CloudWatch: Amazon CloudWatch monitoring and management service provides performance insights for your EC2 and RDS instances.
- Navigate to CloudWatch in the AWS Console, Select All Metrics
- Select EC2
- Select Per-Instance Metrics
- Select the desired instance according to the corresponding InstanceID. The InstanceID can be found in the EC2 or RDS Dashboard, which is described in more detail below in the EC2/RDS Dashboard section.
- Select CPUUtilization under the Metric name column.
- Select the time period to analyze utilization – this should be done at the hourly, daily, weekly, and monthly timescales for each analysis.
- Under Statistic, select Average, Minimum, or Maximum to see the varying utilizations. The X-axis shows the date and the Y-axis shows the % utilization. 0% utilization or a low % utilization indicates that the instance is running, though may not be processing data.
- Analyze the CPU Utilization Graph under each Statistic as described above looking for minimums of 0% or a low utilization during set intervals, e.g. after 5 PM on weekdays or during the weekend.
NOTE: Low utilization will indicate that the instances are not being used during the selected time period and may be scheduled. (Note that AWS recommends looking at CPU usage and memory usage for RightSizing, and identifying instances with a maximum CPU usage and memory usage of less than 40% over a four-week period. These are the instances in which you will want the right size to reduce costs. RightSizing can complement Scheduling and is covered in a separate playbook.)
CloudWatch Alarms: CloudWatch Alarms can be used to alert a user to specific EC2 or RDS performance metrics; additionally alarms can be used to stop, terminate, reboot, or recover EC2 instances. As your FinOps practice matures and you look to automate services, CloudWatch Alarms can be part of your strategy. (This playbook will not provide guidance on setting up CloudWatch Alarms – Visit Using Amazon CloudWatch Alarms)
EC2 service dashboard
- Go to the EC2 service within the AWS Console and select the EC2 Dashboard
- Select Instances (running)
- Ensure that “Monitoring” is enabled for your selected EC2 instance. Go to the EC2 Dashboard; select “Instances (running)” as shown above; identify and select the instance for which you will analyze performance; select Actions, Monitor and troubleshoot, manage detailed monitoring; check the box to “Enable”. (note: additional charges may apply)

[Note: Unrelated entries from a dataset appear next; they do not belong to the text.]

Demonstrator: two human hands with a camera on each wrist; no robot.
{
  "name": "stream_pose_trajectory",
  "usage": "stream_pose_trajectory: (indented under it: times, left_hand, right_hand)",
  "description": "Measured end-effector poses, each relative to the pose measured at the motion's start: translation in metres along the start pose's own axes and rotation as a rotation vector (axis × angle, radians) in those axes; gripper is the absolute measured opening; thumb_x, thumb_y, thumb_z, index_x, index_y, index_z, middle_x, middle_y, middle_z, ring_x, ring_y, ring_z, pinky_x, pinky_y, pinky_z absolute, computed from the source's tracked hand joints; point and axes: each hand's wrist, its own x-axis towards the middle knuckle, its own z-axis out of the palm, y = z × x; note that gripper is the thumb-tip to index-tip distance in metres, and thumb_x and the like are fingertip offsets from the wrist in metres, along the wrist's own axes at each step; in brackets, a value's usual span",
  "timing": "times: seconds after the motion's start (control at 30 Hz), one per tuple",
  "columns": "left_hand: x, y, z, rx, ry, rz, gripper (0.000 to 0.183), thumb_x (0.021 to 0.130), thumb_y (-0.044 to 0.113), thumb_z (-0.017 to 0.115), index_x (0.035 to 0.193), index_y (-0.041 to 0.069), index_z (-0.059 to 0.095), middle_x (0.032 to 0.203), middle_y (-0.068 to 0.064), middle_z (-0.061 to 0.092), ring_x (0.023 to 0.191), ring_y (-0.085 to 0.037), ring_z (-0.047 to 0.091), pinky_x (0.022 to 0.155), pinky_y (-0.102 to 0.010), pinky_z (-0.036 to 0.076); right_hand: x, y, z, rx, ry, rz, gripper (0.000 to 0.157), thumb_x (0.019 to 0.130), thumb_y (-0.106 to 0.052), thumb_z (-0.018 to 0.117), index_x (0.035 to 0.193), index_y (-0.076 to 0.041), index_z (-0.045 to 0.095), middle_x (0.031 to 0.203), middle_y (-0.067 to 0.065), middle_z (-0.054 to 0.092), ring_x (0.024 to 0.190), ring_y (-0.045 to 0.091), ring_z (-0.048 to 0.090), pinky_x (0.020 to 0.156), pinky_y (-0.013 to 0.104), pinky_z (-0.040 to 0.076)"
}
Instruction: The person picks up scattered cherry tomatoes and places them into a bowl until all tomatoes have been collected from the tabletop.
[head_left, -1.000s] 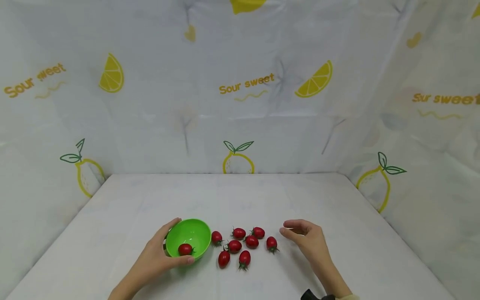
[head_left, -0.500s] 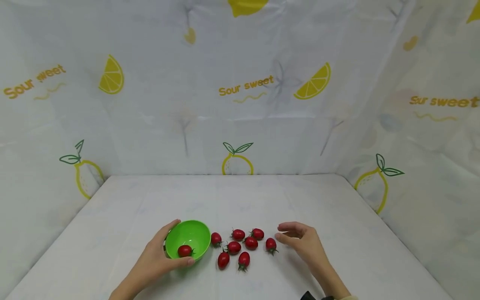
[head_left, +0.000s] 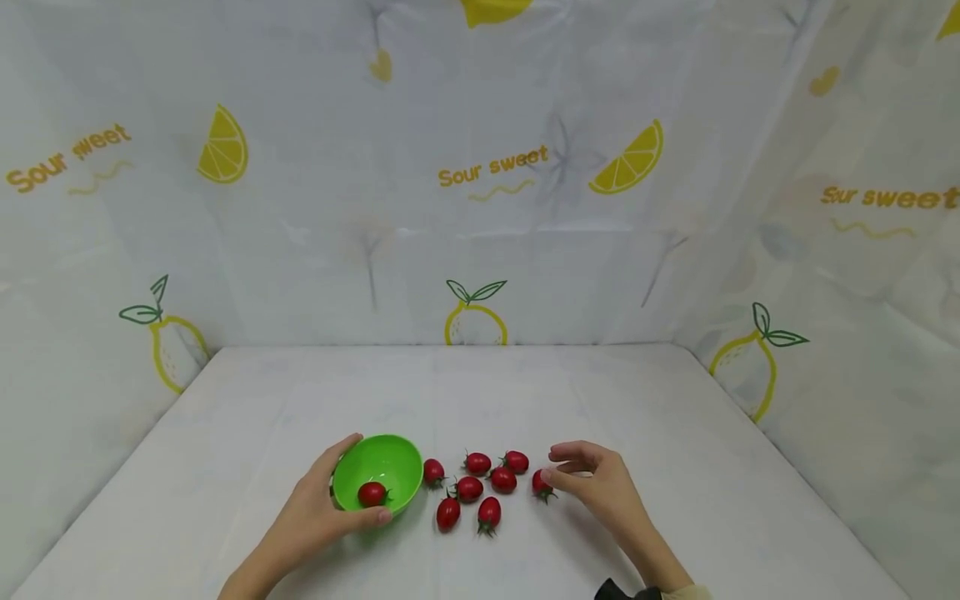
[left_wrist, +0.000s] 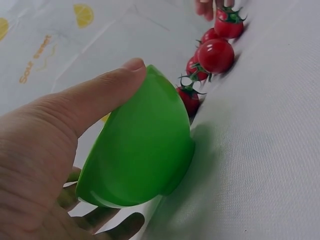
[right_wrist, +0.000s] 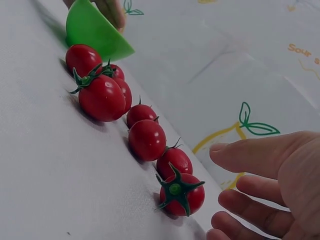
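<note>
My left hand (head_left: 311,504) grips a green bowl (head_left: 401,467), its thumb at the near side of the rim and its fingers around the left side. One cherry tomato (head_left: 371,494) lies inside the bowl. To the right, several loose cherry tomatoes (head_left: 468,489) with green stems are spread on the white table. My right hand (head_left: 603,483) hovers by the rightmost cherry tomato (head_left: 539,483), its thumb partly covering that one in the head view. In the right wrist view the thumb and fingers (right_wrist: 257,207) are spread apart and hold nothing, just off the nearest tomato (right_wrist: 195,200).
A white cloth covers the table (head_left: 480,383). White sheets printed with lemons (head_left: 480,325) and lettering stand along the back and both sides.
My right hand has moved a little left and down, up to the rightmost cherry tomato. The left hand and the bowl stay in place, and the loose tomatoes have not moved.
</note>
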Motion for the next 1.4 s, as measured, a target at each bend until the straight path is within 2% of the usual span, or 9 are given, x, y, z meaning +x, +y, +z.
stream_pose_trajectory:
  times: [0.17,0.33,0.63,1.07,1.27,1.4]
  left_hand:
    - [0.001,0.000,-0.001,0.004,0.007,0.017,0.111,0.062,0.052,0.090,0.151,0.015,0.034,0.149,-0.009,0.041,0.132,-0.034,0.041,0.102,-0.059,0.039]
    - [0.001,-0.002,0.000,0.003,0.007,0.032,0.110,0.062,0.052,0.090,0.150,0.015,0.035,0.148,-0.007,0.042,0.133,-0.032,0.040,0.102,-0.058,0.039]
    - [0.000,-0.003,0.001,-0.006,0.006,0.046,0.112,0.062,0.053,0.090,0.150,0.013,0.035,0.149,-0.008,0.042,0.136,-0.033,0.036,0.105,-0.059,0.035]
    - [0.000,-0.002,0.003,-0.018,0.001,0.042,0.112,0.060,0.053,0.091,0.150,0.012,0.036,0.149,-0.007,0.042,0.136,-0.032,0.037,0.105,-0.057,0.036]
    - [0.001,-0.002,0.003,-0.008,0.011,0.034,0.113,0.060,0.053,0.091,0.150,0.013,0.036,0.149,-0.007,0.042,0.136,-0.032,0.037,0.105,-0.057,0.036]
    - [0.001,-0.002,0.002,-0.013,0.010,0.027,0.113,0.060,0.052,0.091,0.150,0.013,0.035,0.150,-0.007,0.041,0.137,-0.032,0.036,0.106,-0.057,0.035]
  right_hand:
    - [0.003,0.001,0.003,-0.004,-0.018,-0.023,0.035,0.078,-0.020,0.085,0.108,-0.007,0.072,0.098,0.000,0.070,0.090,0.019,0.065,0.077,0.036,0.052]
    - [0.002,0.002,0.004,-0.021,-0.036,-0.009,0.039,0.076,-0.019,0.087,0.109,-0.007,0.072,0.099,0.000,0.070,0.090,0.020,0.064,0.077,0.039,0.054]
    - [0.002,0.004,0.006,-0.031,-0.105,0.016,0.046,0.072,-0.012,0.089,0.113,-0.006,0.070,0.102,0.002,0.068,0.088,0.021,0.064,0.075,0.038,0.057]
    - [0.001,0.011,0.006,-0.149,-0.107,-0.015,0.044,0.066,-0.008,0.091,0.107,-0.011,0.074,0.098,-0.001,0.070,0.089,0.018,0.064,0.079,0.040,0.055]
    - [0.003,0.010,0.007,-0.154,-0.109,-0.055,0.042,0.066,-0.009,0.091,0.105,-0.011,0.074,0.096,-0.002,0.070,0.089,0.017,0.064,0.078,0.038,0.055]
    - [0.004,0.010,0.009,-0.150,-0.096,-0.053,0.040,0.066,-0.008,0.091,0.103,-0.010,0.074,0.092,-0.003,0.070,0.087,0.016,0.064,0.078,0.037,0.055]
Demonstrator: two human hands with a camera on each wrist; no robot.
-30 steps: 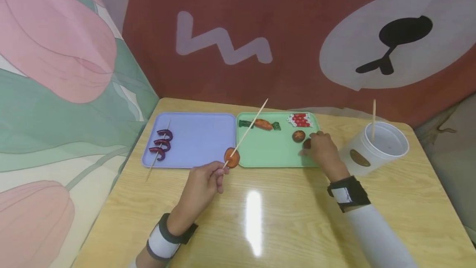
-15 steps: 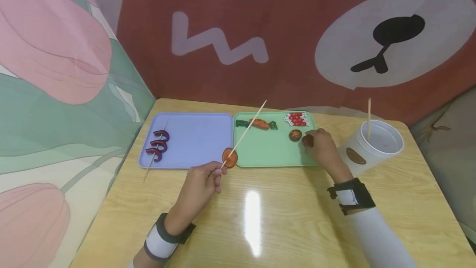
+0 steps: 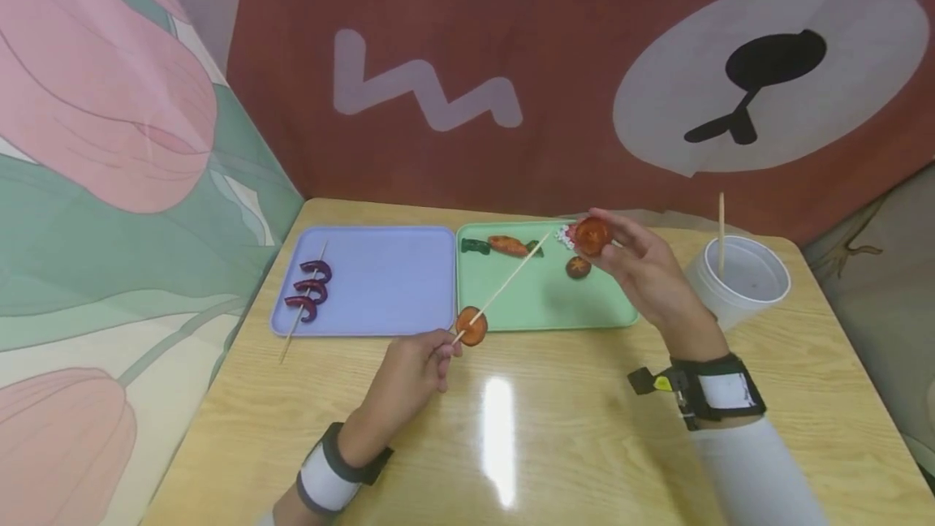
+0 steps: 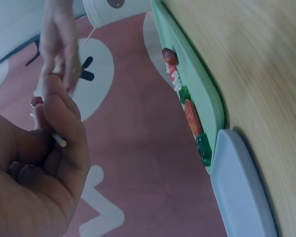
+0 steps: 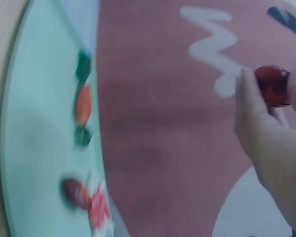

- Click on the specific instance for which you would like to see performance data.
- Click on the Tab labeled, Monitoring
- Select your time period (use the same methodology as above from CloudWatch) and direct attention to CPU Utilization. Look for minimums of 0% or low utilization during set intervals, e.g., after 5 PM on weekdays or during the weekend. Low utilization indicates that the instances are not being used during the selected time period and may qualify for scheduling.
RDS Service Dashboard
- Select the RDS Instance to view performance metrics
- Select the Monitoring tab
- Analyze the various metrics using the same methodology as explained above in the EC2 section.